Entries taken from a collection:
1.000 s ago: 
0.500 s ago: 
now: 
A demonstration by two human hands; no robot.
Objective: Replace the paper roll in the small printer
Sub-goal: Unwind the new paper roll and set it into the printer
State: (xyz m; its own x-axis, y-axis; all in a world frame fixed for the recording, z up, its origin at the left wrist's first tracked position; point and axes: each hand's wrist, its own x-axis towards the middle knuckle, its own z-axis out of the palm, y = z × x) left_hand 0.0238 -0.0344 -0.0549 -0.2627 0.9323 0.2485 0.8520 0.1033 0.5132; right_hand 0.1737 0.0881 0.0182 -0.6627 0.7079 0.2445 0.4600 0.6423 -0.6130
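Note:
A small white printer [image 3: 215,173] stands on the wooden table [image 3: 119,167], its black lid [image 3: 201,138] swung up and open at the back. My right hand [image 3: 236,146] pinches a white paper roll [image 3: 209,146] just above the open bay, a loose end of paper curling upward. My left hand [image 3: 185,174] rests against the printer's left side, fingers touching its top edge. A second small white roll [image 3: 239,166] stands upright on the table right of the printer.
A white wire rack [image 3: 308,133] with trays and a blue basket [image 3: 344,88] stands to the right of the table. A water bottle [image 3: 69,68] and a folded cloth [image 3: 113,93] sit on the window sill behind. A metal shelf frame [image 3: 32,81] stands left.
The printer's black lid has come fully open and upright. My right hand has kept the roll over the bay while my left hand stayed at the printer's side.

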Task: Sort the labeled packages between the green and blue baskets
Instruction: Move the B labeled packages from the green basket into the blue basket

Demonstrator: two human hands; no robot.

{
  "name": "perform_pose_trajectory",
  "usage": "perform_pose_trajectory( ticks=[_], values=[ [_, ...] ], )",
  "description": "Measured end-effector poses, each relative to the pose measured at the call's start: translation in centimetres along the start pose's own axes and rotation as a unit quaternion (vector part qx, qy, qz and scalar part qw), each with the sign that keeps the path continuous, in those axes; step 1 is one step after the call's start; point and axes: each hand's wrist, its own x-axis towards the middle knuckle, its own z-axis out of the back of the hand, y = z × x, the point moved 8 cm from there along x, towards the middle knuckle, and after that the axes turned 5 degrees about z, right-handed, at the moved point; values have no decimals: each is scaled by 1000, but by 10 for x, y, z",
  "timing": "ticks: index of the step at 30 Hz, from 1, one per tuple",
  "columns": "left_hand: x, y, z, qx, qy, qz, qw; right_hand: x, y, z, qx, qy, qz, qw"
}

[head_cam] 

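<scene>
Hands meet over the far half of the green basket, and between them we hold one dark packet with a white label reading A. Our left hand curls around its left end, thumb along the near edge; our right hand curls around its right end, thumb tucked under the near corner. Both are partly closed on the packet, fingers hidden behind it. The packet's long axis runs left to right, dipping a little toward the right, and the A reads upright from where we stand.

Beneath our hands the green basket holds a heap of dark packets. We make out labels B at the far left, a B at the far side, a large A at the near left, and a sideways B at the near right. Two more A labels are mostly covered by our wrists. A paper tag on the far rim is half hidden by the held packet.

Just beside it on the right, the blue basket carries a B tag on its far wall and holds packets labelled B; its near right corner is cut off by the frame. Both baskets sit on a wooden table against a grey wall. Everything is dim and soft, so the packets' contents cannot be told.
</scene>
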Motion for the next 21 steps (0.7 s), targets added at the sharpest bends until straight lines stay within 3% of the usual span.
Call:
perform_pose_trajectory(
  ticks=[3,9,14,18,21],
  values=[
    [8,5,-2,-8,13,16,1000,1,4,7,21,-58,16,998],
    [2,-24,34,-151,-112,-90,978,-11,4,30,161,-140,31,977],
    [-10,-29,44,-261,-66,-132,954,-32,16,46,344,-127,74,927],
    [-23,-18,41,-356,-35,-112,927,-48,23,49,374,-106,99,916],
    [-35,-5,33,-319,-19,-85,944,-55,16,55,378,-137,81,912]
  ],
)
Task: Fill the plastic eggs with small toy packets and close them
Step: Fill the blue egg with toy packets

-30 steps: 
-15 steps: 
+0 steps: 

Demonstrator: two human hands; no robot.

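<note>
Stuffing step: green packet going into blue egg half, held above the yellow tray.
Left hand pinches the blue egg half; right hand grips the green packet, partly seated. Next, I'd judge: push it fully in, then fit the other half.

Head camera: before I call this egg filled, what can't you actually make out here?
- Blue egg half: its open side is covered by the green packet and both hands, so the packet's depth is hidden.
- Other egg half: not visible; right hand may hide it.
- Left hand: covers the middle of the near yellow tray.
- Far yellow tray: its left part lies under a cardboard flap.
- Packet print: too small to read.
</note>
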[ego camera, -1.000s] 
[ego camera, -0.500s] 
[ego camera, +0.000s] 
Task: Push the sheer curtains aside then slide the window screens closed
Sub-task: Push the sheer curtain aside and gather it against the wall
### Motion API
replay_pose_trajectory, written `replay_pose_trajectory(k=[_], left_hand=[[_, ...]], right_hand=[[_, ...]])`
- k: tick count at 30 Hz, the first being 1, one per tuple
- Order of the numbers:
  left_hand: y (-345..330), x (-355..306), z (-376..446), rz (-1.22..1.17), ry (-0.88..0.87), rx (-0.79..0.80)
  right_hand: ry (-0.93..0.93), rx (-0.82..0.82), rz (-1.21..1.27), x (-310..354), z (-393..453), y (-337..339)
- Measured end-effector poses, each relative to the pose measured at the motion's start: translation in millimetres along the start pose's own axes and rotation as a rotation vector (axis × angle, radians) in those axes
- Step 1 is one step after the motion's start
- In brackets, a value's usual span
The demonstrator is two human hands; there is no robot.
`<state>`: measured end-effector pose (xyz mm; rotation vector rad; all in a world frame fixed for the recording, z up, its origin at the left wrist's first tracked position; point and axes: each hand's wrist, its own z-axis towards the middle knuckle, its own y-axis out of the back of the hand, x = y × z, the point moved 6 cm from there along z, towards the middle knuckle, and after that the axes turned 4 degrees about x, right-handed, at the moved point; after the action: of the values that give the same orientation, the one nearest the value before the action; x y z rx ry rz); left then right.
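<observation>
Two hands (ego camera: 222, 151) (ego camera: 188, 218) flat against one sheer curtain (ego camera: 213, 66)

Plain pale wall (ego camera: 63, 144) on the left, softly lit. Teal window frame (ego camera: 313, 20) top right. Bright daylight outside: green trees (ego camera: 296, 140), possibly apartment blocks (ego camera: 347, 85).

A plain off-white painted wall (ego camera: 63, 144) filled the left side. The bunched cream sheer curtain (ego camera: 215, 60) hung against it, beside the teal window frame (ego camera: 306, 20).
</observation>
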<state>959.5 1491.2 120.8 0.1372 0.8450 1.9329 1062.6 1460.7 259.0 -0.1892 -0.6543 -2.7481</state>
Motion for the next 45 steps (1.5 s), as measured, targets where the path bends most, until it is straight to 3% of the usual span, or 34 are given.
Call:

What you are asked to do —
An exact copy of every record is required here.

Exercise response —
1.000 s ago: 
0.500 s ago: 
now: 
A demonstration by two human hands; no robot.
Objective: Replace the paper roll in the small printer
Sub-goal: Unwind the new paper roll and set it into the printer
State: (xyz m; its own x-axis, y-axis; all in a world frame fixed for the recording, z up, its origin at the left wrist's first tracked position; point and axes: each hand's wrist, its own x-axis towards the middle knuckle, its own z-axis out of the palm, y = z × x) left_hand 0.0238 -0.0344 -0.0549 -0.2627 0.9323 0.2485 0.8520 0.1033 0.5132; right_hand 0.1737 0.0881 0.0182 -0.6627 0.7079 0.2445 0.4600 0.6423 -0.6130
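Note:
A small white printer [image 3: 215,173] stands on the wooden table [image 3: 119,167], its black lid [image 3: 201,138] swung up and open at the back. My right hand [image 3: 236,146] pinches a white paper roll [image 3: 209,146] just above the open bay, a loose end of paper curling upward. My left hand [image 3: 185,174] rests against the printer's left side, fingers touching its top edge. A second small white roll [image 3: 239,166] stands upright on the table right of the printer.
A white wire rack [image 3: 308,133] with trays and a blue basket [image 3: 344,88] stands to the right of the table. A water bottle [image 3: 69,68] and a folded cloth [image 3: 113,93] sit on the window sill behind. A metal shelf frame [image 3: 32,81] stands left.
The printer's black lid has come fully open and upright. My right hand has kept the roll over the bay while my left hand stayed at the printer's side.
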
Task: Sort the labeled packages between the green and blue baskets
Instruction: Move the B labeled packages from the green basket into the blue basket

Demonstrator: two human hands; no robot.

{
  "name": "perform_pose_trajectory",
  "usage": "perform_pose_trajectory( ticks=[_], values=[ [_, ...] ], )",
  "description": "Measured end-effector poses, each relative to the pose measured at the call's start: translation in centimetres along the start pose's own axes and rotation as a unit quaternion (vector part qx, qy, qz and scalar part qw), each with the sign that keeps the path continuous, in those axes; step 1 is one step after the call's start; point and axes: each hand's wrist, its own x-axis towards the middle knuckle, its own z-axis out of the back of the hand, y = z × x, the point moved 8 cm from there along x, towards the middle knuckle, and after that the axes turned 5 degrees about z, right-handed, at the moved point; values have no decimals: each is scaled by 1000, but by 10 for x, y, z",
  "timing": "ticks: index of the step at 30 Hz, from 1, one per tuple",
  "columns": "left_hand: x, y, z, qx, qy, qz, qw; right_hand: x, y, z, qx, qy, qz, qw"
}

[head_cam] 

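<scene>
Hands meet over the far half of the green basket, and between them we hold one dark packet with a white label reading A. Our left hand curls around its left end, thumb along the near edge; our right hand curls around its right end, thumb tucked under the near corner. Both are partly closed on the packet, fingers hidden behind it. The packet's long axis runs left to right, dipping a little toward the right, and the A reads upright from where we stand.

Beneath our hands the green basket holds a heap of dark packets. We make out labels B at the far left, a B at the far side, a large A at the near left, and a sideways B at the near right. Two more A labels are mostly covered by our wrists. A paper tag on the far rim is half hidden by the held packet.

Just beside it on the right, the blue basket carries a B tag on its far wall and holds packets labelled B; its near right corner is cut off by the frame. Both baskets sit on a wooden table against a grey wall. Everything is dim and soft, so the packets' contents cannot be told.
</scene>
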Motion for the next 21 steps (0.7 s), targets added at the sharpest bends until straight lines stay within 3% of the usual span.
Call:
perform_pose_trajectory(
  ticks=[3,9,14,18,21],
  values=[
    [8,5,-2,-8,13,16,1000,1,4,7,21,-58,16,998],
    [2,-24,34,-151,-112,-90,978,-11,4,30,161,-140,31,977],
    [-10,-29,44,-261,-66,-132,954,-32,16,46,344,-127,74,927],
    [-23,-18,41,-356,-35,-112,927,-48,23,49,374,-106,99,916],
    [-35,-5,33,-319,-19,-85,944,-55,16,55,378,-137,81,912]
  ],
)
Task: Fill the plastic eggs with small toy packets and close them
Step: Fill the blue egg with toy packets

-30 steps: 
-15 steps: 
+0 steps: 

Demonstrator: two human hands; no robot.

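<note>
Stuffing step: green packet going into blue egg half, held above the yellow tray.
Left hand pinches the blue egg half; right hand grips the green packet, partly seated. Next, I'd judge: push it fully in, then fit the other half.

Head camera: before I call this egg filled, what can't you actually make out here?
- Blue egg half: its open side is covered by the green packet and both hands, so the packet's depth is hidden.
- Other egg half: not visible; right hand may hide it.
- Left hand: covers the middle of the near yellow tray.
- Far yellow tray: its left part lies under a cardboard flap.
- Packet print: too small to read.
</note>
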[ego camera, -1.000s] 
[ego camera, -0.500s] 
[ego camera, +0.000s] 
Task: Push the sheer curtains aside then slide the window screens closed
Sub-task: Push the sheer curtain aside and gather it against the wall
### Motion API
replay_pose_trajectory, written `replay_pose_trajectory(k=[_], left_hand=[[_, ...]], right_hand=[[_, ...]])`
- k: tick count at 30 Hz, the first being 1, one per tuple
- Order of the numbers:
  left_hand: y (-345..330), x (-355..306), z (-376..446), rz (-1.22..1.17), ry (-0.88..0.87), rx (-0.79..0.80)
  right_hand: ry (-0.93..0.93), rx (-0.82..0.82), rz (-1.21..1.27), x (-310..354), z (-393..453), y (-337..339)
- Measured end-effector poses, each relative to the pose measured at the motion's start: translation in millimetres along the start pose's own axes and rotation as a rotation vector (axis × angle, radians) in those axes
- Step 1 is one step after the motion's start
- In brackets, a value's usual span
The demonstrator is two human hands; there is no robot.
`<state>`: measured end-effector pose (xyz mm; rotation vector rad; all in a world frame fixed for the recording, z up, its origin at the left wrist's first tracked position; point and axes: each hand's wrist, its own z-axis towards the middle knuckle, its own y-axis out of the back of the hand, x = y × z, the point moved 6 cm from there along z, towards the middle knuckle, and after that the axes turned 4 degrees about x, right-handed, at the moved point; after the action: of the values that give the same orientation, the one nearest the value before the action; x y z rx ry rz); left then right.
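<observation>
Two hands (ego camera: 222, 151) (ego camera: 188, 218) flat against one sheer curtain (ego camera: 213, 66)

Plain pale wall (ego camera: 63, 144) on the left, softly lit. Teal window frame (ego camera: 313, 20) top right. Bright daylight outside: green trees (ego camera: 296, 140), possibly apartment blocks (ego camera: 347, 85).

A plain off-white painted wall (ego camera: 63, 144) filled the left side. The bunched cream sheer curtain (ego camera: 215, 60) hung against it, beside the teal window frame (ego camera: 306, 20).
</observation>
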<state>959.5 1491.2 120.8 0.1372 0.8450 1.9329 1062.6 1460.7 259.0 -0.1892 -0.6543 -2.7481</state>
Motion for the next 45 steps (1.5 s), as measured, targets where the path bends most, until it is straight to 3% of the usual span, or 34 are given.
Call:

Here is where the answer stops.